- **Problem to solve**: Everything in the listing below has to be repeated exactly, except the pictures.

════

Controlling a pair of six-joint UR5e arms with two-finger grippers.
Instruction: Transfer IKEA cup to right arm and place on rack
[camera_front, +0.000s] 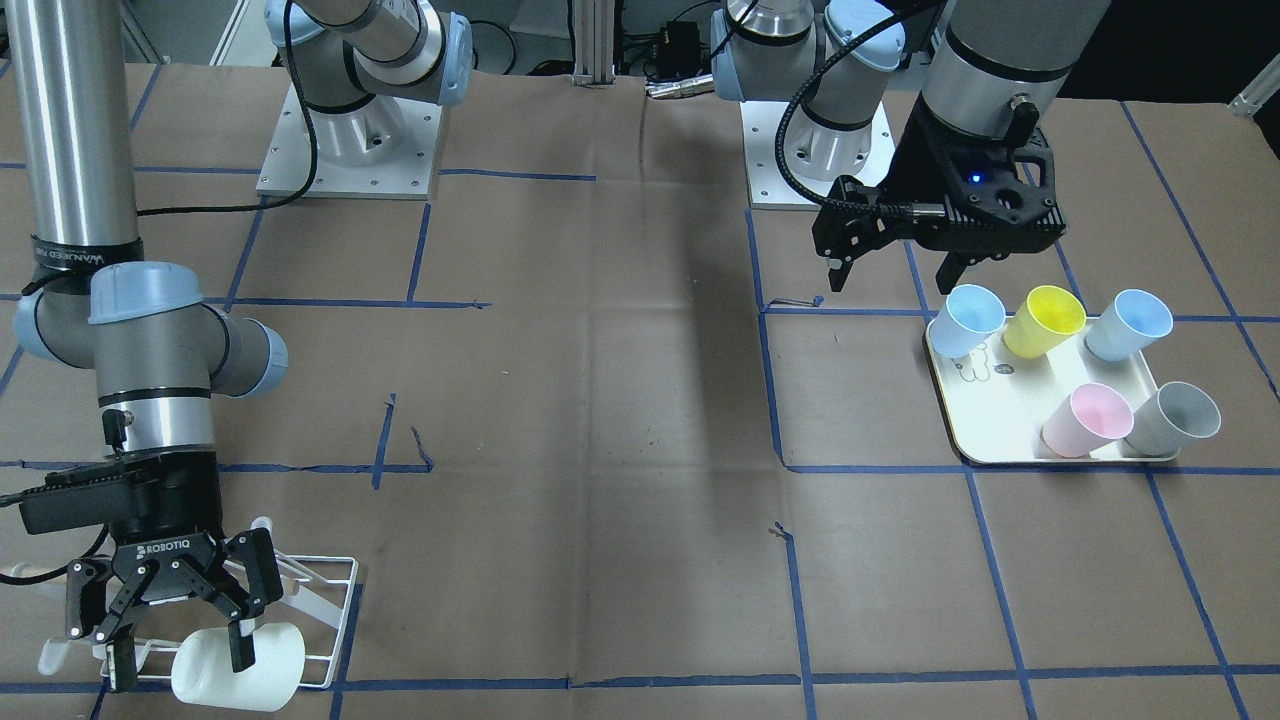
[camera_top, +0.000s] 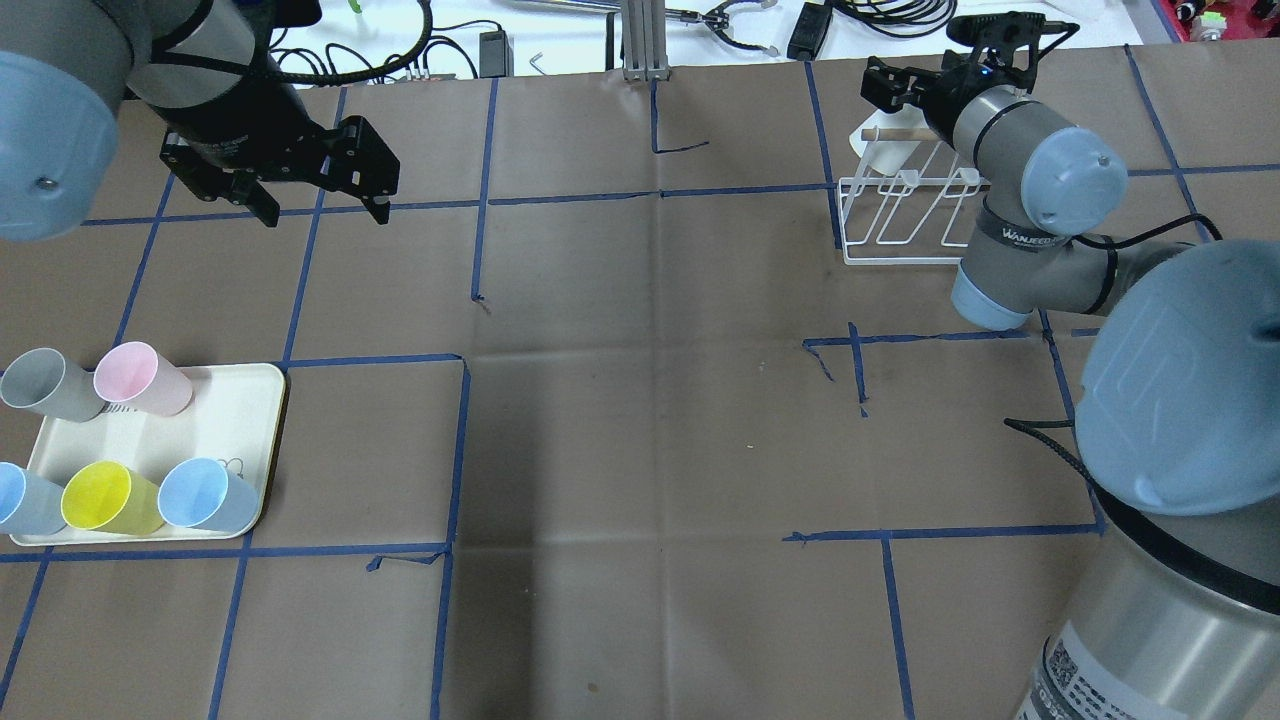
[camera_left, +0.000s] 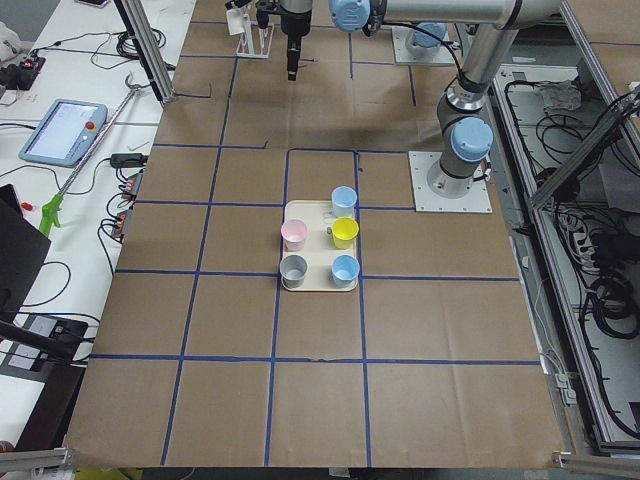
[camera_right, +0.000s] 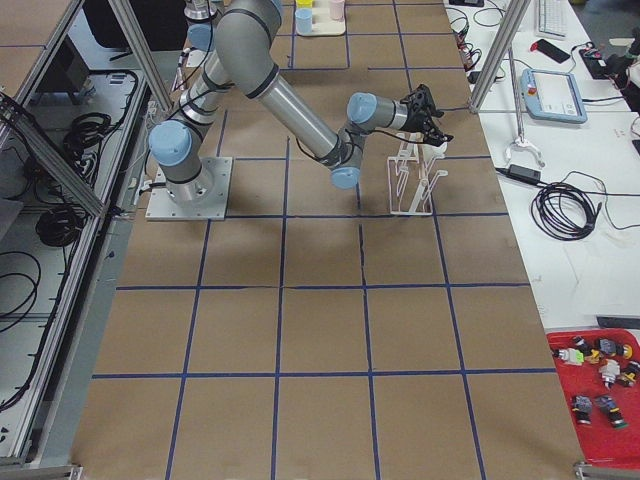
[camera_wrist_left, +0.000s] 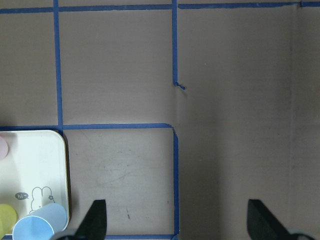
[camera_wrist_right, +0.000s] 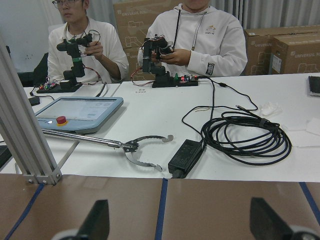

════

- **Final answer**:
Controlling a pair of six-joint UR5e arms with two-finger grippers.
Instruction: Transfer IKEA cup to right arm and place on rack
[camera_front, +0.000s] 
[camera_top, +0.000s] 
[camera_left, +0.000s] 
[camera_right, +0.000s] 
[camera_wrist_left, +0.000s] 
[camera_wrist_right, +0.000s] 

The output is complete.